The following discussion focuses on WET tests as detectors of toxics in toxic amounts.

 

What is toxicity?

 

For this discussion it is important to establish a working definition of toxicity. Toxicity is an actual physiological process that affects a biological system.  In the context of compliance permitting, toxicity is a statistical concept that describes a statistically significant effect of an effluent treatment compared to a control. Regardless of the presumed objective of WET tests, the WET test system will register toxicity anytime there is:

1)      A statistically significant reduction in the endpoint measured between a sample (e.g. the permitted instream waste concentration dilution and the control) or

2)      A value of a point estimate that is less than some predetermined value.

 

Accordingly, a false positive is statistically significant negative effect, or observed value of an endpoint, that is not “real” (is spurious or artifactual) or for some reason is not due to the presence of a toxics in toxic amounts (or lack of an essential constituent).  Similarly, a false negative represents the failure of the test organisms to respond when there is a physical or chemical characteristic of the sample that should cause an organism response (e.g. death) or when there is a lack of test sensitivity to detect a statistical significance.

 

In making these considerations, the concentrations or effects of individual chemicals are not necessarily reliable as predictors of the expression of toxicity. The greatest value of WET analyses is their unique capability to measure a matrix effect of the entire solution.  They account for additivity, antagonism and synergy for all components of the solution without the need to analytically identify or quantify each component.

 

General Comments

 

Why do false positives and false negatives warrant our attention?

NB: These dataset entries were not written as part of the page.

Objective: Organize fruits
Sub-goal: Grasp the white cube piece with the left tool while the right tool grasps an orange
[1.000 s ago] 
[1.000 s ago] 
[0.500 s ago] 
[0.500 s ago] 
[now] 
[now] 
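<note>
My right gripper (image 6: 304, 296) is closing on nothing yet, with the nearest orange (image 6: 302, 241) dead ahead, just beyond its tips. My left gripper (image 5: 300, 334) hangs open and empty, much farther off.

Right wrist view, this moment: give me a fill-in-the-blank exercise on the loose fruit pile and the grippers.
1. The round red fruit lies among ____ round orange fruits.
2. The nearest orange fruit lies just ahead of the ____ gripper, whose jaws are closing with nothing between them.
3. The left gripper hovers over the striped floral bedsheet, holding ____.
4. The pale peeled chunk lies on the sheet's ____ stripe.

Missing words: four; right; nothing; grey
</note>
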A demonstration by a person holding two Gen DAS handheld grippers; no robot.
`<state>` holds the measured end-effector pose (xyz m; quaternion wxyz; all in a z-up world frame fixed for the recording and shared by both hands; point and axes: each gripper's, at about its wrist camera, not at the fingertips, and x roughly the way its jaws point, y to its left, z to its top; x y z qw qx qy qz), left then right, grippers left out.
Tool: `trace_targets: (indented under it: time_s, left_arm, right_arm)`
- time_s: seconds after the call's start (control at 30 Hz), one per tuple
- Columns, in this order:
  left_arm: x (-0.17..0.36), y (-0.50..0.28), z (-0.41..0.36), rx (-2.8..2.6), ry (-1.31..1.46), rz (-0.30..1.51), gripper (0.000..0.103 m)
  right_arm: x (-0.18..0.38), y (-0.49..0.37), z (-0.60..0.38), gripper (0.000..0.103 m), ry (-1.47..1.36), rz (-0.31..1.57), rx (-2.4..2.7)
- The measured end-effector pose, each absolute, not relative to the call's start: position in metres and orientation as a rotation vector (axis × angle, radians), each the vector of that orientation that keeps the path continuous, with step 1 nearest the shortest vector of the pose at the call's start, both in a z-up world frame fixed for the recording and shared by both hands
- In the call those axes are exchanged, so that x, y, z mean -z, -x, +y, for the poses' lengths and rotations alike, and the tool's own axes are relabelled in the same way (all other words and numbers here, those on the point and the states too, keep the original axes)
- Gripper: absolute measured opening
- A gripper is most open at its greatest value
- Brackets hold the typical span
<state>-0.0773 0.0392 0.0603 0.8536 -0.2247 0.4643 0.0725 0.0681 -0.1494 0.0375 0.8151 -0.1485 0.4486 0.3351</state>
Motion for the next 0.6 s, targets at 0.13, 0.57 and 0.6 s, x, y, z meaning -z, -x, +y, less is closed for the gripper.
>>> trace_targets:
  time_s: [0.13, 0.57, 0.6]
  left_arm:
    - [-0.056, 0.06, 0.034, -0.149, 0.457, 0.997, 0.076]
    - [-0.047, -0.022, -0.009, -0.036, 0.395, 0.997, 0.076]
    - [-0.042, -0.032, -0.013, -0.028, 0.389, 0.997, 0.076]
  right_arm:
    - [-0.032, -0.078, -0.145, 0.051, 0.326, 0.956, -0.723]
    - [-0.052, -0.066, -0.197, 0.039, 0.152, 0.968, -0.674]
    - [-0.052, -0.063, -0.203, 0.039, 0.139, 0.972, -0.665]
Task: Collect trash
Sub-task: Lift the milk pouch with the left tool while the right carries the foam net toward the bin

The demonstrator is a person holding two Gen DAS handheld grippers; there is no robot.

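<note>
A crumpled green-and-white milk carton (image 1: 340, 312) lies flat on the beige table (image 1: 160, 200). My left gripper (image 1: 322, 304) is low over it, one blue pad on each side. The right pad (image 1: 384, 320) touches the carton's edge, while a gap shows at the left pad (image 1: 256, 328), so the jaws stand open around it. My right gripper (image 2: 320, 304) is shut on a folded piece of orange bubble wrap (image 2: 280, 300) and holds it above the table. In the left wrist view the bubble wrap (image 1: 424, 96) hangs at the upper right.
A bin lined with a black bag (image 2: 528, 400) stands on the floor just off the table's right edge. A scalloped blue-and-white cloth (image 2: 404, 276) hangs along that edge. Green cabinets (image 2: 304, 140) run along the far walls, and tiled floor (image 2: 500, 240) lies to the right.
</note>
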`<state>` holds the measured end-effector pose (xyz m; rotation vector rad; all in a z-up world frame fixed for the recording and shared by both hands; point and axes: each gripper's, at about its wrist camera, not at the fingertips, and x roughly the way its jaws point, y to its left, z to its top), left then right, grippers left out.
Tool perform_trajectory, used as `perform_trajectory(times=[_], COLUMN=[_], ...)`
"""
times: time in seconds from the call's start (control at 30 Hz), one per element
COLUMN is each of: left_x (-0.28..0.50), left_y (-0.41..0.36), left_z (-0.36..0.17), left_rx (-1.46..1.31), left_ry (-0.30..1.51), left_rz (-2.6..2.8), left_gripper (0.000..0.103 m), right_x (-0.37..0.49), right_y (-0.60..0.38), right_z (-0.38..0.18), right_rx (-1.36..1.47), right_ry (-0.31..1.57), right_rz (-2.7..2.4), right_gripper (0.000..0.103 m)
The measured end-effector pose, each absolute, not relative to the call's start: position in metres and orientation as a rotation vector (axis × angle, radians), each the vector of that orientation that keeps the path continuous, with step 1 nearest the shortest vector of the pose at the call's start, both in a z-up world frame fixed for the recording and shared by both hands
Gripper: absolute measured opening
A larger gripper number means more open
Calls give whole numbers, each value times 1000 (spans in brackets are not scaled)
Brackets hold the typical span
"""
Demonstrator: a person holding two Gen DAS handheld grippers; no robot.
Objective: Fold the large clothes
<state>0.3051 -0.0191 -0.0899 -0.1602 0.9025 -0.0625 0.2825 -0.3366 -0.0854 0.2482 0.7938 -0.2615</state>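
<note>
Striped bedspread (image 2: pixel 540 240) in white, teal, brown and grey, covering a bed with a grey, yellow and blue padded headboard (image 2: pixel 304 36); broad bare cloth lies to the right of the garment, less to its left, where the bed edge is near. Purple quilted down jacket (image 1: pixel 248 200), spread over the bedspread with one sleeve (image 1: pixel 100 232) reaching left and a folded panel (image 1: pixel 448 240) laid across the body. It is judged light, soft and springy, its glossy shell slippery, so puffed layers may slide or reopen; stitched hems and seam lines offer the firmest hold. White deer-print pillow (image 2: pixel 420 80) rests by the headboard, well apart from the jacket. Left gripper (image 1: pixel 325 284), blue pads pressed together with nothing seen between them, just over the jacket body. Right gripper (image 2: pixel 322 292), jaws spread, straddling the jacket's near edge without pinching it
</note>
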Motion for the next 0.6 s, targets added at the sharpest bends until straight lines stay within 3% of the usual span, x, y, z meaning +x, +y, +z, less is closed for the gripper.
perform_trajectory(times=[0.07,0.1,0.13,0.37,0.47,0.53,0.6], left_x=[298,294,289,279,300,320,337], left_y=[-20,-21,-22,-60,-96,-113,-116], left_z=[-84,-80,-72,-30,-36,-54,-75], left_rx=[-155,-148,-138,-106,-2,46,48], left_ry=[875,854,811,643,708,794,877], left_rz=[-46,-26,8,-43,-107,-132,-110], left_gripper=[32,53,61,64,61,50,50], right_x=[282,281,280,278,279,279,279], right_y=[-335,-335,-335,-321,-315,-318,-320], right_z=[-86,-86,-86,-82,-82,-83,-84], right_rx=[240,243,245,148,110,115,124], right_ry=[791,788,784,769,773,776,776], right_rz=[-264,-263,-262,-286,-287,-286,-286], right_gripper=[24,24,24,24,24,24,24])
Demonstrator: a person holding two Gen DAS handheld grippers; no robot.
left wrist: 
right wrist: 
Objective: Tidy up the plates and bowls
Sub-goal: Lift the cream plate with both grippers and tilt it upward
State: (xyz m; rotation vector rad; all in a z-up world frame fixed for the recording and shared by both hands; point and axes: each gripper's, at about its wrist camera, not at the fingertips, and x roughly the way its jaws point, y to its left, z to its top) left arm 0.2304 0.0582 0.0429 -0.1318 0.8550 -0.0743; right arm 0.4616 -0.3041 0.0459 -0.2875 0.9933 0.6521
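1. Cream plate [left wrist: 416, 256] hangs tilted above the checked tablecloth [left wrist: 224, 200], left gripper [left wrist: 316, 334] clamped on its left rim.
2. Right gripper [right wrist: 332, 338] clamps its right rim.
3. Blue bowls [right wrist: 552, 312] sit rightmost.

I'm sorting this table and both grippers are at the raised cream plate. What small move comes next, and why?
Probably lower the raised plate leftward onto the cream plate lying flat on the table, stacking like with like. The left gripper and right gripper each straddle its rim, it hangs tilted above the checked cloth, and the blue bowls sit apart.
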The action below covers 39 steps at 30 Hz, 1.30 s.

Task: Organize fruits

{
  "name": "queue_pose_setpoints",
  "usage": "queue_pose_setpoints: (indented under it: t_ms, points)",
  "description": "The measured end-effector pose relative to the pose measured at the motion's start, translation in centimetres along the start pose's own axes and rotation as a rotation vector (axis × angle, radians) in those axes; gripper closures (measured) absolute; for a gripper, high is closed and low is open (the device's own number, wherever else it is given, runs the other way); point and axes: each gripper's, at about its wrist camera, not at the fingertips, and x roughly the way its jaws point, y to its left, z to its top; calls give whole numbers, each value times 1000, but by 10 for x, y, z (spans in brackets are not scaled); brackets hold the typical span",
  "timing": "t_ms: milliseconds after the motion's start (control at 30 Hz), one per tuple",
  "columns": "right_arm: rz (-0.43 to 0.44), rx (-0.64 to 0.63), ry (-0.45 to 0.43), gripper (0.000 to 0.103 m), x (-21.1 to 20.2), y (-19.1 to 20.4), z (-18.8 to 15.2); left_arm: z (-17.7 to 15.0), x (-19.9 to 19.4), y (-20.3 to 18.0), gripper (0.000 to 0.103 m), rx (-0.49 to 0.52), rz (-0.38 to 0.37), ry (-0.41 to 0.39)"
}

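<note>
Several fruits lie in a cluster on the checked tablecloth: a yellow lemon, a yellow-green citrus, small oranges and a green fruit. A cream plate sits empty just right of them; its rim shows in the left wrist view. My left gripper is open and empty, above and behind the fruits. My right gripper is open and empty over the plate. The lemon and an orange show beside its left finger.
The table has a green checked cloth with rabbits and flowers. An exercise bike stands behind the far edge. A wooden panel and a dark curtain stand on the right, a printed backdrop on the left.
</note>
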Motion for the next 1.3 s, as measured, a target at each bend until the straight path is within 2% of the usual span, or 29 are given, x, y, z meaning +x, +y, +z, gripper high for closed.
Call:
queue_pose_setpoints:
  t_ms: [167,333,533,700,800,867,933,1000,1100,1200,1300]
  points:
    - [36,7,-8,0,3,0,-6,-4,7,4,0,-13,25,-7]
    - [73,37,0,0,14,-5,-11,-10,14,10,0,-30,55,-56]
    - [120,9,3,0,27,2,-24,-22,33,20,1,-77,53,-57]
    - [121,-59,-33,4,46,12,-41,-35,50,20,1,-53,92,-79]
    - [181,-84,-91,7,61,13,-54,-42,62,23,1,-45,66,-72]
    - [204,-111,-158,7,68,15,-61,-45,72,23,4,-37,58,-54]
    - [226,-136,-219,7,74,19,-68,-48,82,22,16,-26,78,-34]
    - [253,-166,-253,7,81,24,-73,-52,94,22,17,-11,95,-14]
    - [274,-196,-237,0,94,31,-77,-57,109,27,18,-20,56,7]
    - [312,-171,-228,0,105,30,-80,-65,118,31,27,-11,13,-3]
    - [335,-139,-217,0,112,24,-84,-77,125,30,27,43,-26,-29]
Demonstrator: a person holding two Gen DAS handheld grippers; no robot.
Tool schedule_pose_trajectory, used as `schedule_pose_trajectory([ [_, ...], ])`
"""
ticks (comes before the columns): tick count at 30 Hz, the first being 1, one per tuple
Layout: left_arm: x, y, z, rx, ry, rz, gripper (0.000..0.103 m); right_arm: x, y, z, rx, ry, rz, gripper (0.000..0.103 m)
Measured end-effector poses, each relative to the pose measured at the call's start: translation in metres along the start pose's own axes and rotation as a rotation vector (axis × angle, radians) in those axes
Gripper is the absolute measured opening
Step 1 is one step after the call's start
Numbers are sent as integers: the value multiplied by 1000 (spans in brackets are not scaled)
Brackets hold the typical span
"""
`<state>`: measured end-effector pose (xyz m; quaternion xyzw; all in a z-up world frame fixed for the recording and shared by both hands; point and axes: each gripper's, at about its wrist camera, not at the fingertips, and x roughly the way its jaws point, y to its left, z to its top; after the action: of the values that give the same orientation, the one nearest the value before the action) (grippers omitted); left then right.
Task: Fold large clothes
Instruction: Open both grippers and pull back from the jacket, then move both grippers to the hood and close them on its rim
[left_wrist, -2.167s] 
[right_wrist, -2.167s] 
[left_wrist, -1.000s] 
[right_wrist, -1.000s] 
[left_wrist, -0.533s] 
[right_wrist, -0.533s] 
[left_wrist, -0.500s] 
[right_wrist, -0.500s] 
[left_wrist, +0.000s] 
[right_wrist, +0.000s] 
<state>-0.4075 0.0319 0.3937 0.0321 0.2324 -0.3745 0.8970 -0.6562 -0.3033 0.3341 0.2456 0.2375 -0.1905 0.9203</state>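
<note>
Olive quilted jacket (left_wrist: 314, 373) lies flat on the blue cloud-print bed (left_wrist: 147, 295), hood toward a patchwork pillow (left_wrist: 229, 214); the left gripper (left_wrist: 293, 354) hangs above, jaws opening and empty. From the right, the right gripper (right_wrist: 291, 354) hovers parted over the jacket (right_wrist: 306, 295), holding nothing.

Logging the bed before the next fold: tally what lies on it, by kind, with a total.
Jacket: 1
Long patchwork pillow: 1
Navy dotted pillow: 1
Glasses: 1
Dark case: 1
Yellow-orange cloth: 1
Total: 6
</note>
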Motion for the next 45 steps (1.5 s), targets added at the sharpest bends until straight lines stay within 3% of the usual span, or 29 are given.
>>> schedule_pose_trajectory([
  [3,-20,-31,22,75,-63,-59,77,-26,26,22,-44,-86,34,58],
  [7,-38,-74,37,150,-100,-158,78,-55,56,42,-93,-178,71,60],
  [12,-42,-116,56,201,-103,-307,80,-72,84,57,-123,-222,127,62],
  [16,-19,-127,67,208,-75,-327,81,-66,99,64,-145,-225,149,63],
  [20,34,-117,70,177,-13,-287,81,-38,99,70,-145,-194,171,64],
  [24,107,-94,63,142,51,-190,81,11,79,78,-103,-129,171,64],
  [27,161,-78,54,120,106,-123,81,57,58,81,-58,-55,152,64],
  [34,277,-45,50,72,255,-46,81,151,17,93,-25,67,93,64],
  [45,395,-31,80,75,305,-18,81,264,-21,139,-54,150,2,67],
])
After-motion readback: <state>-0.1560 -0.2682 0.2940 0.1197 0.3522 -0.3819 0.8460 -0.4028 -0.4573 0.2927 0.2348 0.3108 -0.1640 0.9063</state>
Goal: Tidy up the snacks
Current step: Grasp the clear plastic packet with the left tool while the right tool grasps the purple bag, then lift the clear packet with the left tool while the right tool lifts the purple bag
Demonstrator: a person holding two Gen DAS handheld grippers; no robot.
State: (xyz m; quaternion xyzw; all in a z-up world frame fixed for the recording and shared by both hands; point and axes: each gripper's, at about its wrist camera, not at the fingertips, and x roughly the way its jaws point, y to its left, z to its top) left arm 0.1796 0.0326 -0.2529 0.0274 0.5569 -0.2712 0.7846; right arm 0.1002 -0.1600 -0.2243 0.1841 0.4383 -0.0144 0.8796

The basic concepts of false positives and false negatives are appropriate for WET testing because, as with any monitoring or test system, it is useful to know how often the system can be expected to give “wrong” answers. Because unreliable WET results may lead to unnecessary regulatory action or undetected environmental harm, this issue has received some attention in the literature (Moore et al, 2000; Warren-Hicks et al, 2000, Grothe et al 1996); USEPA 2000).  

 

How can we identify false positives or false negatives?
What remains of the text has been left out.